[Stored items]
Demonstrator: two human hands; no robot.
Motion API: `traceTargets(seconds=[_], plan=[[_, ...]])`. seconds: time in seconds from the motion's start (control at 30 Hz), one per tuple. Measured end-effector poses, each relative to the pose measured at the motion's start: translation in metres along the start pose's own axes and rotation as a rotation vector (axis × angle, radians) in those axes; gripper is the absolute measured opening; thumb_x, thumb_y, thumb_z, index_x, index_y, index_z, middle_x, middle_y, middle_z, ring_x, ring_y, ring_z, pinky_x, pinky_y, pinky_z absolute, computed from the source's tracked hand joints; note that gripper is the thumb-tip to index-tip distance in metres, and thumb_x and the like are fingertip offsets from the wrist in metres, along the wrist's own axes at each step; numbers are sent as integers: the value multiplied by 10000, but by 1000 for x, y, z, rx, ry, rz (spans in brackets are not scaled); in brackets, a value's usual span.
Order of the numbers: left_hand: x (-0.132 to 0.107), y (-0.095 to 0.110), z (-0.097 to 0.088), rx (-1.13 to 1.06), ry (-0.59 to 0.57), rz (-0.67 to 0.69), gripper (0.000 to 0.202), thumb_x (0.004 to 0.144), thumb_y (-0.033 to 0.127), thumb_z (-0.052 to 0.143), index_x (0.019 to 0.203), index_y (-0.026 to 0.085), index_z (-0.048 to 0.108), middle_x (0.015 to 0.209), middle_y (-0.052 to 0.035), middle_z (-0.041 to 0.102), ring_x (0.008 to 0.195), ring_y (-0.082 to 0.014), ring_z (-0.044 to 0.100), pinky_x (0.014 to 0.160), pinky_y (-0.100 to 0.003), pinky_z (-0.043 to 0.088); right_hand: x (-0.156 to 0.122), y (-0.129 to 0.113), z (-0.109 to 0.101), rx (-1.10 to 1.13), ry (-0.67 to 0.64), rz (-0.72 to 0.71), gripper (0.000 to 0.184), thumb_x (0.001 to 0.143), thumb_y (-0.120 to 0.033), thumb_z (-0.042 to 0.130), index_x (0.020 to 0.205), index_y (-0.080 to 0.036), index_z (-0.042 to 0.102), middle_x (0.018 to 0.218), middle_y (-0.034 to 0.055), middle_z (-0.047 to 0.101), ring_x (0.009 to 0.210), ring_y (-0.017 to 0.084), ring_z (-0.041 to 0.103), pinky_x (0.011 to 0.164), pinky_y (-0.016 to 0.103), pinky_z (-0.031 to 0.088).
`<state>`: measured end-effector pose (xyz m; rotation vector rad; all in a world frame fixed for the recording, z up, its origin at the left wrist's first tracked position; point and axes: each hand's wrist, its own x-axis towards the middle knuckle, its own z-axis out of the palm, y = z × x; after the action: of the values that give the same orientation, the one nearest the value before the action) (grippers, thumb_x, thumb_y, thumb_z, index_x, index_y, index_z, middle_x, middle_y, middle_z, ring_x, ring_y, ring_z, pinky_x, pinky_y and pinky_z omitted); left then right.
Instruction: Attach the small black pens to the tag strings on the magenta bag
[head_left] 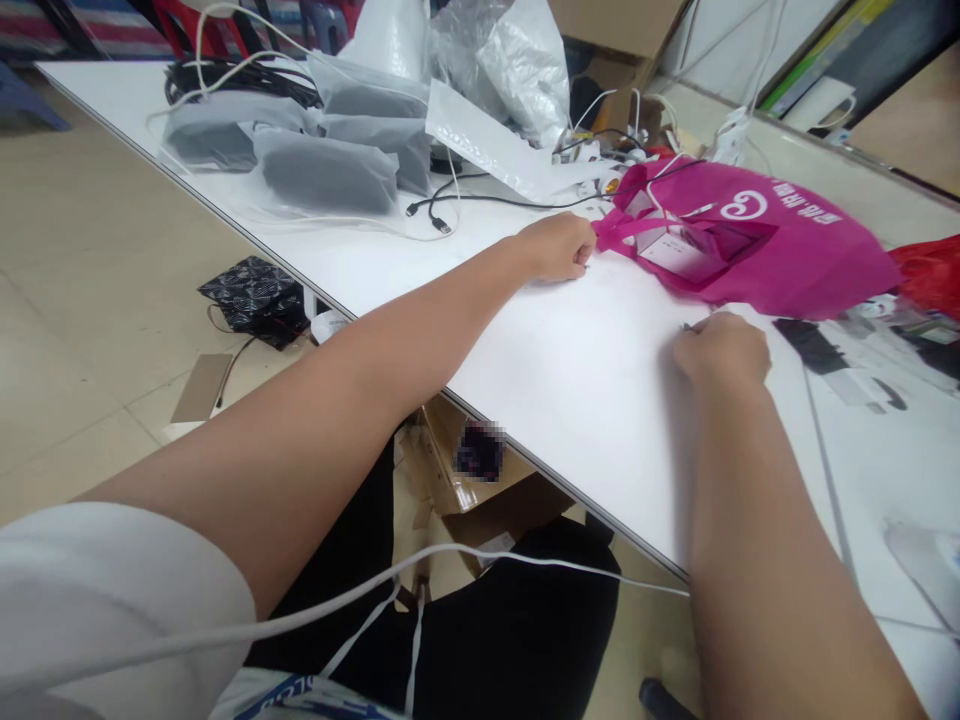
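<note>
My left hand (559,248) is closed in a fist over the white table (600,360). A tiny tip of something shows at its fingers, too small to name. Just beyond its knuckles is the handle of a pink cloth bag (810,245); whether the hand touches that handle I cannot tell. The bag lies on its side, with a white box (675,252) showing in its opening. Nearer to me on the right, my right hand (726,350) is also closed, below the bag. A small dark tip pokes out by its thumb, and the rest is hidden.
Several grey packed pouches (326,170) lie at the back left beside a coiled black cable (240,80). Black USB cables (442,222) and a bubble-wrap sleeve (487,140) lie behind my left hand. A white cable (465,550) crosses before my body. Under the table stands a cardboard box (442,450).
</note>
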<state>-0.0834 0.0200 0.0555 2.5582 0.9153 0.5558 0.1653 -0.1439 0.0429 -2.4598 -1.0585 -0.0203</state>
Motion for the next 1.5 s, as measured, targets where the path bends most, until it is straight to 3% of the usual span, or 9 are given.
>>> traceTargets(seconds=[0.1, 0.27, 0.43, 0.6, 0.77, 0.93, 1.07, 1.3, 1.5], plan=[[-1, 0, -2, -9, 3, -18, 258, 921, 224, 847, 1112, 327, 988, 1244, -114, 966, 1323, -318, 858, 1137, -448, 656, -5, -4, 4, -124, -40, -87, 320, 993, -64, 746, 890, -305, 563, 1142, 181, 789, 1442, 469, 794, 1356, 684, 587], [2, -3, -3, -4, 15, -5, 297, 915, 242, 875, 1182, 323, 976, 1325, -114, 955, 1368, -329, 838, 1165, -470, 652, -9, -9, 13, 78, 27, -211, 185, 1083, -167, 694, 1190, -303, 759, 1355, 169, 798, 1492, 425, 753, 1432, 680, 546], [6, -11, -2, -26, 35, 21, 259, 994, 297, 867, 1229, 344, 967, 1355, -95, 945, 1357, -319, 780, 1192, -486, 601, -3, -13, 18, 249, 22, -167, 76, 1071, -220, 783, 1113, -284, 789, 1251, 158, 827, 1374, 421, 792, 1384, 657, 583], [9, -12, -9, -102, 231, 10, 357, 1238, 365, 613, 1429, 255, 894, 1493, -133, 916, 1363, -315, 685, 1260, -539, 508, -12, -27, 19, 547, -66, -72, 62, 1102, -249, 749, 1109, -292, 794, 1001, 61, 757, 952, 304, 789, 894, 494, 707], [13, 13, 1, -173, 297, -97, 508, 1361, 369, 346, 1481, 270, 829, 1539, -99, 917, 1337, -261, 651, 1251, -502, 502, -24, -42, 17, 745, -123, -55, 133, 1162, -380, 757, 1246, -284, 796, 1050, 67, 747, 725, 197, 611, 545, 322, 409], [14, 17, 12, -200, 155, 60, 395, 1162, 492, 690, 1434, 310, 910, 1477, -117, 917, 1402, -375, 721, 1263, -613, 561, -23, -46, 13, 875, -208, -57, 380, 1142, -643, 858, 1031, -307, 719, 922, 29, 608, 660, 162, 464, 487, 257, 314], [3, -3, -8, -134, -32, 20, 993, 863, 392, 925, 1811, 290, 649, 1907, -169, 654, 1769, -437, 517, 1469, -611, 457, -24, -48, 11, 919, -243, 0, 400, 1110, -564, 932, 962, -280, 692, 862, 1, 564, 601, 118, 399, 456, 229, 276], [-21, 14, -32, -76, -146, -105, 1026, 960, 87, 863, 1909, 194, 488, 2002, -217, 508, 1764, -375, 477, 1542, -578, 367, -25, -50, 13, 923, -232, 61, 269, 1165, -329, 808, 933, -258, 692, 862, -3, 594, 558, 101, 382, 455, 235, 244], [-14, 3, -27, -103, -114, -123, 1072, 861, 147, 916, 1871, 258, 573, 1887, -177, 628, 1761, -367, 509, 1512, -536, 408, -14, -41, 21, 892, -250, 14, 309, 1130, -371, 871, 910, -274, 676, 840, 2, 608, 532, 128, 439, 449, 270, 297]])
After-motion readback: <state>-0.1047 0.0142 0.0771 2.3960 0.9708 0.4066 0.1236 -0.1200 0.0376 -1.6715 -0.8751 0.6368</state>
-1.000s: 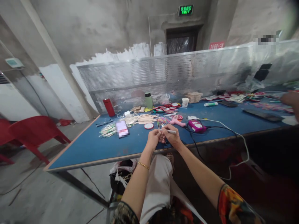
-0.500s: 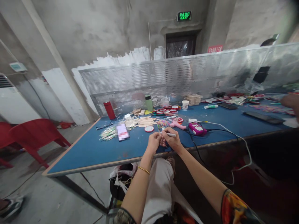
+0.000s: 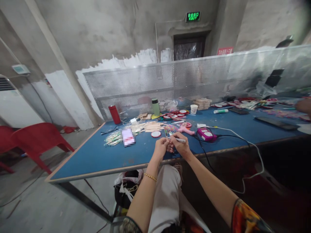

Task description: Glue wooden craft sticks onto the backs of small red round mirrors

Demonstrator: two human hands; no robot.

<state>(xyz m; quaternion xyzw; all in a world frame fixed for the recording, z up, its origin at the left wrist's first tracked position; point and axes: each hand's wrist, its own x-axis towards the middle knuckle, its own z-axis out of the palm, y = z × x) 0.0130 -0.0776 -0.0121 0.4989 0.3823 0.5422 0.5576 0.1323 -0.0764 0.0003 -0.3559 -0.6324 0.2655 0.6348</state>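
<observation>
Both my hands meet over the near edge of the blue table (image 3: pixel 102 155). My right hand (image 3: pixel 180 145) is closed around a thin white pen-like stick (image 3: pixel 181 140) that points right. My left hand (image 3: pixel 161 148) is closed in a pinch right beside it, fingertips touching the right hand's; what it pinches is too small to make out. Just beyond my hands lie a pink glue gun (image 3: pixel 185 130), a round red-rimmed disc (image 3: pixel 155 134) and a pile of flat wooden sticks (image 3: pixel 150 126).
A magenta device (image 3: pixel 206 133) with black and white cables lies right of my hands. A red flask (image 3: pixel 114 114), green bottle (image 3: pixel 155 107) and white cup (image 3: pixel 193 109) stand by the perforated metal screen (image 3: pixel 170 81). Red chairs (image 3: pixel 36 139) are at left. Another person's hand (image 3: pixel 303 105) shows at far right.
My hands have stayed pinched together over the table edge. The camera has tilted slightly, so the whole scene sits a little lower in view.
</observation>
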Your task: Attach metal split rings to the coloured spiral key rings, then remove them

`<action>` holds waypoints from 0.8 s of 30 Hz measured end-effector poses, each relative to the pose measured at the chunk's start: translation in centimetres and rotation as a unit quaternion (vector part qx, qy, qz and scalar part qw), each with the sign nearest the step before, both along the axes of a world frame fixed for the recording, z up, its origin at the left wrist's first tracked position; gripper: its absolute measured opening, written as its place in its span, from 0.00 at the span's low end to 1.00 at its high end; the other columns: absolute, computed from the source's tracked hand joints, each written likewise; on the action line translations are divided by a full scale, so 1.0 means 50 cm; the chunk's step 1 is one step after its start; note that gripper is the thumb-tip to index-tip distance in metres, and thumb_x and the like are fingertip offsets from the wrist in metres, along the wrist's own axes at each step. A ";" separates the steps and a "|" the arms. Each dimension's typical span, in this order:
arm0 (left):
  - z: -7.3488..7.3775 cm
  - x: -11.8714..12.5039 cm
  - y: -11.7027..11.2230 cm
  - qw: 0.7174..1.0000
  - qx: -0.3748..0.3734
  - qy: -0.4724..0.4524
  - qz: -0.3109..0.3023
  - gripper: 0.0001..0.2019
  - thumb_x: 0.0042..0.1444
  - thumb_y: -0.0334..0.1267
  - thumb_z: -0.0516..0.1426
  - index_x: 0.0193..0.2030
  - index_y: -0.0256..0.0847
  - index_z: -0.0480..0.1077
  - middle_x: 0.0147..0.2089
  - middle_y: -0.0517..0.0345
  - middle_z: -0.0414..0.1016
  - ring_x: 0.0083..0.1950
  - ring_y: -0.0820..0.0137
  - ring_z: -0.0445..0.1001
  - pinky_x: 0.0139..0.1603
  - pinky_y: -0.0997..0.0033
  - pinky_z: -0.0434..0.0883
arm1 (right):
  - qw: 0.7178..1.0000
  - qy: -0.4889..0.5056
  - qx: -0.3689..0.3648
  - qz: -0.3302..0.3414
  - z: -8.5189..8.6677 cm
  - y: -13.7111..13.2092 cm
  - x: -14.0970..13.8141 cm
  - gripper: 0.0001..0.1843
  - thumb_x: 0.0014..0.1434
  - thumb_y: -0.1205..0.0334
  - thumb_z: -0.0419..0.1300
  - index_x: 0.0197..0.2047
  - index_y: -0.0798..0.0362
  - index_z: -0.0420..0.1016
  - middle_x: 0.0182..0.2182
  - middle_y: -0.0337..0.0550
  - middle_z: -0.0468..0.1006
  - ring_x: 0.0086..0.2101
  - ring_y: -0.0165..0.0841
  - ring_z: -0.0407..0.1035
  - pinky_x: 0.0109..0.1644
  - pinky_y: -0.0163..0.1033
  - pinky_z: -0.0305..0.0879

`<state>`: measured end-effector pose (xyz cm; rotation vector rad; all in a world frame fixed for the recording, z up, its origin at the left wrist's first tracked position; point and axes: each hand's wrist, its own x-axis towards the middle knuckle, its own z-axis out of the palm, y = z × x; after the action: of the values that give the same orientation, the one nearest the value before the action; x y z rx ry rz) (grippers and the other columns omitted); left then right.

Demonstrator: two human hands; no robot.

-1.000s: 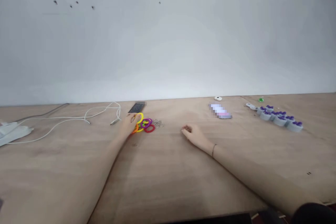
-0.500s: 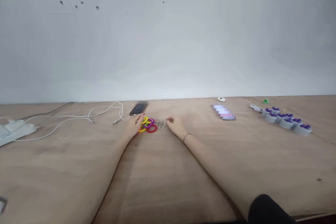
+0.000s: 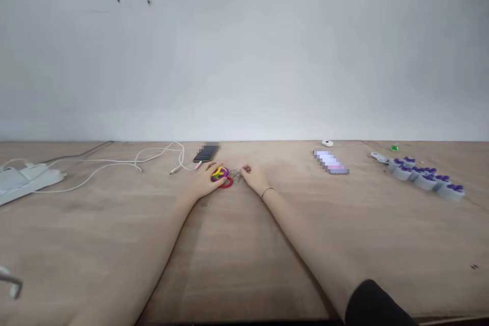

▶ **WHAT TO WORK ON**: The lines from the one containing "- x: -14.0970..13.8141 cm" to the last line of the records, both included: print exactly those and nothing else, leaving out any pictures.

▶ **SOLUTION TO THE EXERCISE**:
  - x: -14.0970..13.8141 cm
  - gripper: 0.0001..0.1843
  - thumb_x: 0.0014..0.1434
  - thumb_y: -0.1205..0.0334
  - thumb_z: -0.0419..0.1300
  - index_x: 0.0197..0.2047
  - index_y: -0.0798..0.0362
  - index_z: -0.0420..0.1016
  - middle_x: 0.0182..0.2182
  - middle_y: -0.0337..0.0550
  - middle_z: -0.0468..0.1006
  - ring_x: 0.0086..0.2101
  - ring_y: -0.0165..0.0841
  - ring_z: -0.0407..0.1035
  - pinky_x: 0.0109..0.1644
  - pinky_y: -0.0163..0.1033
  - pinky_z: -0.0305..0.0879

`<state>`: measured end-effector pose (xyz cm; rotation vector rad; all in a world frame fixed for the recording, z up, its origin at the left wrist's first tracked position; point and axes: each hand's wrist, its own x-axis towards the middle knuckle, its own z-axis out of the palm, y = z × x; after the action: of the values that give the same orientation, the one nearest the value before the action; x y z rx ry rz) (grippers and the other columns omitted); left then right.

Demonstrator: two human hands; no robot.

-1.000s: 
-0.500s: 
+0.000s: 

The response to the exercise has been completed.